Assim, com o termo «Messias», o narrador substitui «um termo próprio por uma palavra diferente, sem que a interpretação do texto resulte distinta», usando a metonímia, «a figura de linguagem por meio da qual se coloca uma palavra em lugar de outra cujo significado dá a entender. Ou a figura de estilo que consiste na substituição de um nome por outro em virtude de uma relação semântica extrínseca existente entre ambos». Sobre a metonímia, Cícero (De Oratore, III, XLII) define-a do seguinte modo: «com a intenção de adornar se põe uma palavra “própria” em lugar de outra palavra “própria”» (idem).

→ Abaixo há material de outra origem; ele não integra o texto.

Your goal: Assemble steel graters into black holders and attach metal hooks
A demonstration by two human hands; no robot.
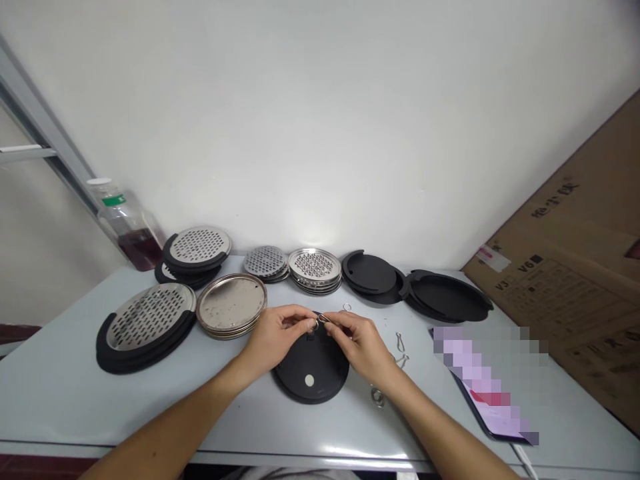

Em relação à dúvida apresentada pela consulente «se será sinédoque ou metonímia», importa dizer que tal questão é natural, porque «a sinédoque foi desde quase sempre considerada como espécie de metonímia [e que], hoje em dia, preferimos fazer a distinção entre as figuras respeitantes à metonímia e as respeitantes à sinédoque. […] A diferença está em que, sendo as duas figuras semânticas, que consistem na transferência de significado de uma palavra para a outra, por uma relação de contiguidade, a metonímia o faz por uma contiguidade de tipo espacial, temporal ou causal, e a sinédoque apresenta uma relação de inclusão, isto é, um dos membros é de maior ou menor extensão (ou forma parte do conjunto implícito) do que o outro apresenta» (João David Pinto, «E Expressividade na Fala e na Escrita», in Falar melhor, Escrever melhor, Lisboa, Selecções do Reader´s Digest, 1991, pp. 503-504).